Prison Design Panopticon
The east wing of kilmainham gaol opened in 1864, and 'was enthusiastically received with its 'panoptic design'. An expression of power and a symbol of surveillance, the panopticon is a notorious architectural concept intended as a disciplinary mechanism. This chapter discusses the final failure of jeremy bentham's proposed construction of the panopticon prison.

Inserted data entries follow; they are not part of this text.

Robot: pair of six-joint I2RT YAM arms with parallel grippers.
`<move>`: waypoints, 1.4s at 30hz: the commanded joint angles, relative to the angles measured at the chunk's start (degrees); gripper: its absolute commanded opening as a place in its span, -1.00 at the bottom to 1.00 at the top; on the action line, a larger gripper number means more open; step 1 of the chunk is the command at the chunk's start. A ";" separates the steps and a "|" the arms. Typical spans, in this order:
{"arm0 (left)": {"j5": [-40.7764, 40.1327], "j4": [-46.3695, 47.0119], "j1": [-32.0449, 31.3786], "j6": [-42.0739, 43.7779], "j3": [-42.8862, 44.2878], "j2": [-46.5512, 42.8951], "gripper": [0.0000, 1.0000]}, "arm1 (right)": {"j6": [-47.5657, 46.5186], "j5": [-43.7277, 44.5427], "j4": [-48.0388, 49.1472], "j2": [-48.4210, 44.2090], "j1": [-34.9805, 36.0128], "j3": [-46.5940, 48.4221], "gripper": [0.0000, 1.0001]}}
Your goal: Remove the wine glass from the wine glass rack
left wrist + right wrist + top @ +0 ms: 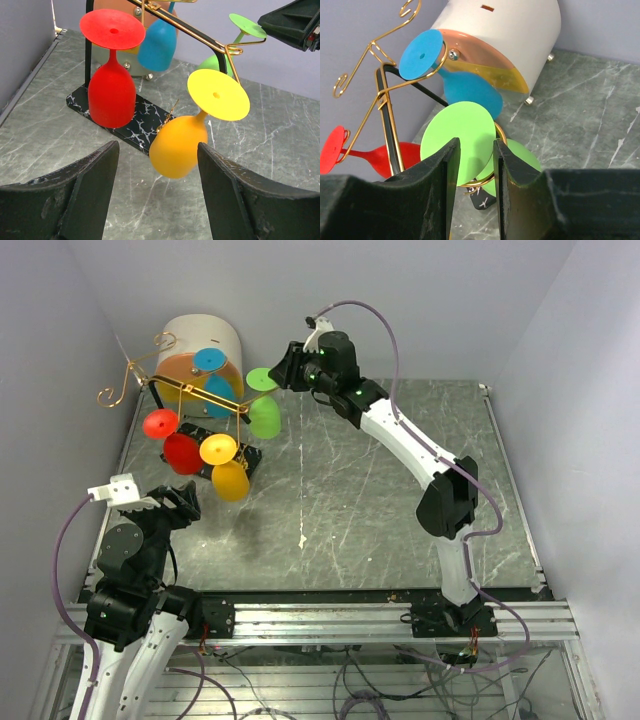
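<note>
The wine glass rack (190,390), gold wire on a black speckled base (142,112), stands at the table's far left. Plastic wine glasses hang upside down from its rails: red (111,95), yellow (180,142), blue (159,45) and green (465,140). My right gripper (285,368) is narrowly open at the green glass's round foot (262,379). In the right wrist view that foot shows in the gap just beyond the fingertips (452,150), not clamped. My left gripper (157,147) is wide open and empty, low, just short of the yellow glass's bowl (231,480).
A cream drum with an orange face (205,335) stands behind the rack against the back wall, also in the right wrist view (510,35). Walls close in on the left and back. The grey marbled table (380,500) stretches to the right.
</note>
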 commanded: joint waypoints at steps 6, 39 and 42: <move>-0.20 0.67 -0.18 0.35 1.21 -0.05 0.50 | 3.21 -6.20 4.43 -2.35 1.60 -2.62 -0.35; -0.13 0.66 -0.18 0.35 1.17 0.10 0.50 | 7.61 2.63 9.02 -10.71 0.96 -12.79 -0.94; -0.07 0.57 -0.18 0.35 1.17 0.07 0.50 | 9.95 2.94 12.55 -13.03 -0.13 -16.37 -0.96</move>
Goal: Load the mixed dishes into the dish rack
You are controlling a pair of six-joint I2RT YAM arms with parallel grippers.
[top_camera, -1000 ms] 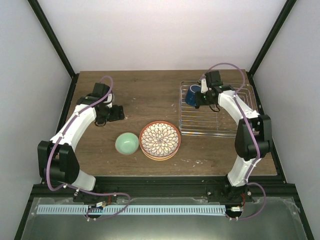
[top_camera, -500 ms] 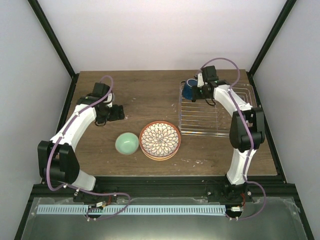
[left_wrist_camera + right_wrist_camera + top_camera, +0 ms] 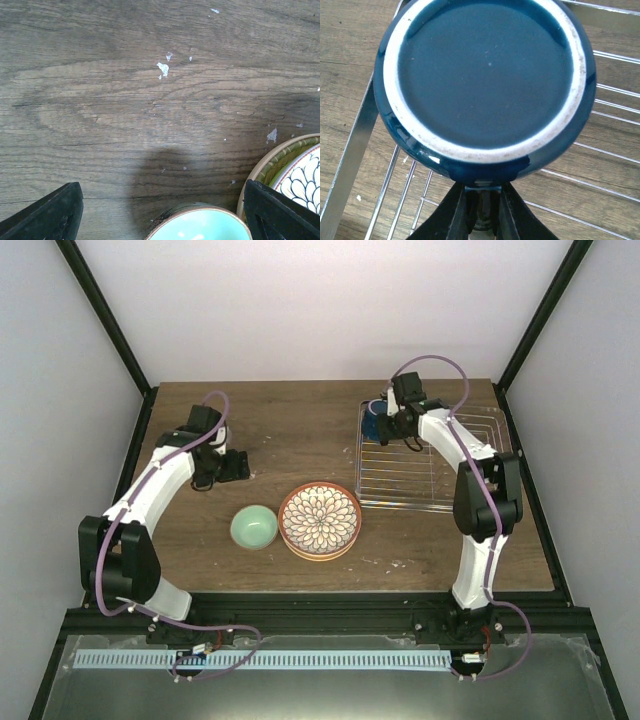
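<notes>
The brown wooden table (image 3: pixel 300 440) fills a white-walled booth, with the wire dish rack (image 3: pixel 420 480) at its 2 o'clock. Your right gripper (image 3: pixel 482 200) is pinched nearly shut on what looks like the handle of the dark blue mug (image 3: pixel 490 75). It holds the mug over the rack's 10 o'clock corner. Bring the mug down inside the frame bar before you release it. Your left gripper (image 3: pixel 232 465) hangs wide open and empty.

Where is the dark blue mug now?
Seen from overhead, the dark blue mug is at the far-left corner of the silver wire dish rack, held by the right fingers.
</notes>
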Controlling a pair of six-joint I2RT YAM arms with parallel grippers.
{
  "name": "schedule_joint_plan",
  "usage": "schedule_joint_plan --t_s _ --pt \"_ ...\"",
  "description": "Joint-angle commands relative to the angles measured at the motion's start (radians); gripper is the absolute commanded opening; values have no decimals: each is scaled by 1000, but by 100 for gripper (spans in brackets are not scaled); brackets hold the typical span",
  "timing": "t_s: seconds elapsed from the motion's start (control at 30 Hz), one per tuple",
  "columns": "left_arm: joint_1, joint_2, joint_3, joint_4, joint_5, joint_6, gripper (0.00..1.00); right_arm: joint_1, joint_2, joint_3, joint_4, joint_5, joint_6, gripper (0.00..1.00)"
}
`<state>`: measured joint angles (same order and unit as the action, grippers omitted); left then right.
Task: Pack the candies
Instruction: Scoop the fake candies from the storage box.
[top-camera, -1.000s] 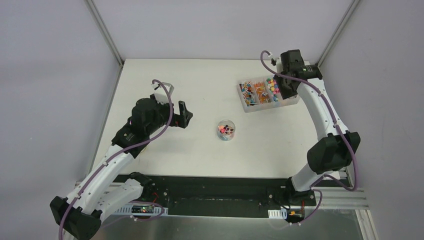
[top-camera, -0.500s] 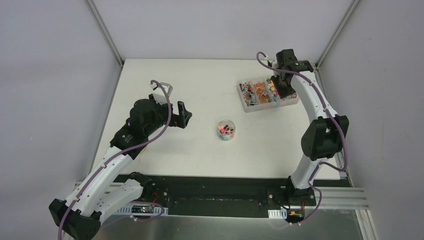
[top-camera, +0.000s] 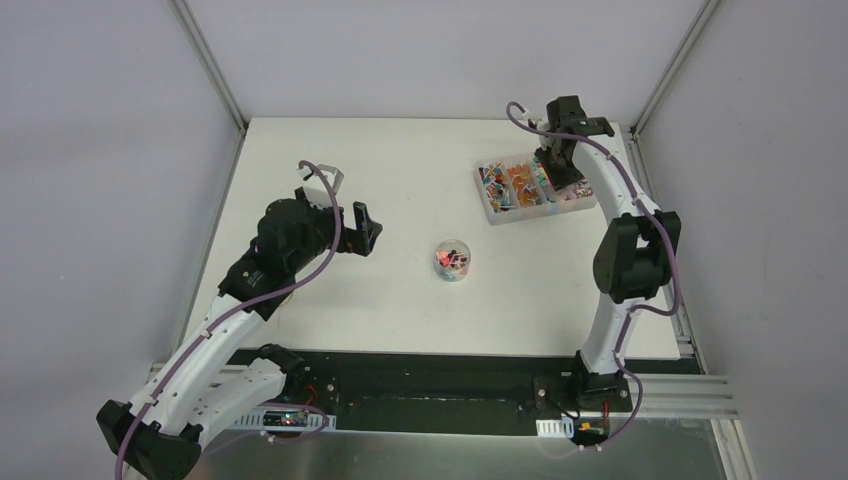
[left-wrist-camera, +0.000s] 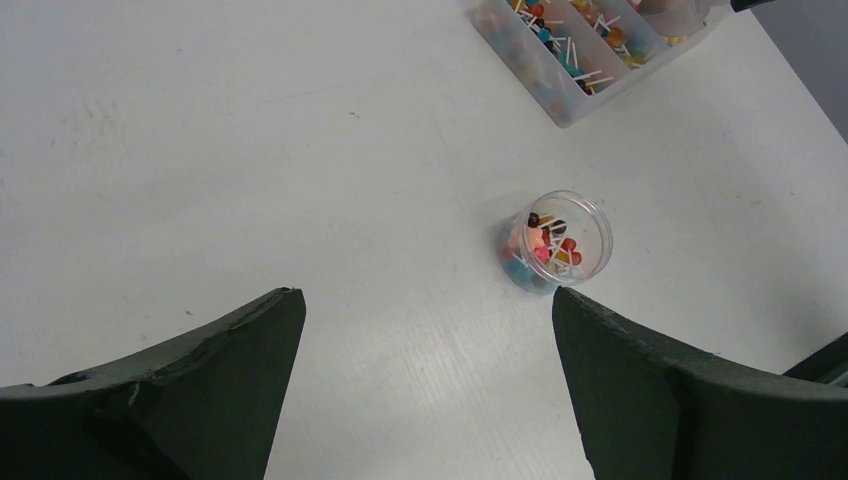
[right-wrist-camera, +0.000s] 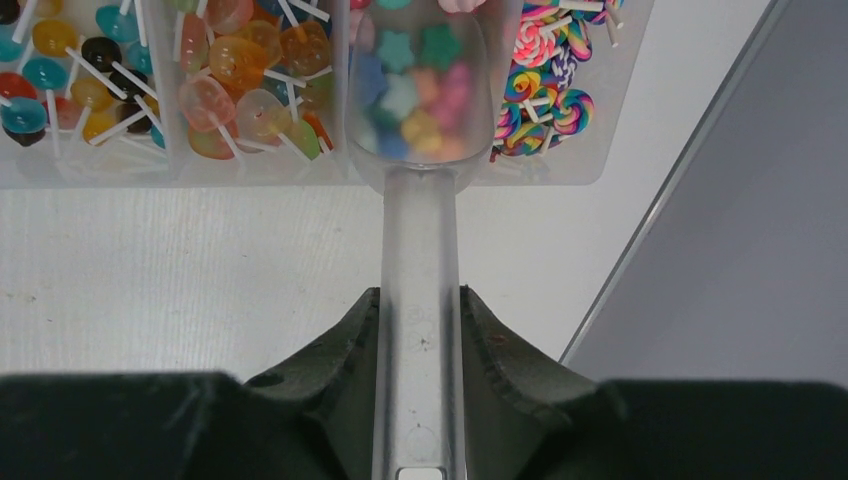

RealLife Panopticons Deserted Dystopian Prisons in Cuba Urbanist
It was designed as a circular building with prisoners’ cells arranged around the outer wall and dominated by. Bentham's panopticon penitentiary is a project full of contradiction and ambiguity; The panopticon is a machine for dissociating the see/being seen dyad:
Bentham’s panopticon was imagined as the ‘ideal’ prison;
For the controllers, at least. The ‘panopticon’ is a key emblematic concept in management and organization studies (mos) that has long fuelled scholarly conversations. Bentham argued that prisons should use an ingenious system of surveillance to encourage inmates to reform their behaviour. Prison design is a controversial topic in the field of architecture. Though jeremy bentham is credited as the inventor of the infamous panopticon prison. Michel foucault begins here with a discussion of bentham’s prison design, the panopticon, then moves from architecture into the realm of social theory and dynamics of control. In 1803, prime minister henry addington refused to fund the building. An institutional building proposed by bentham allowing constant surveillance of inmates.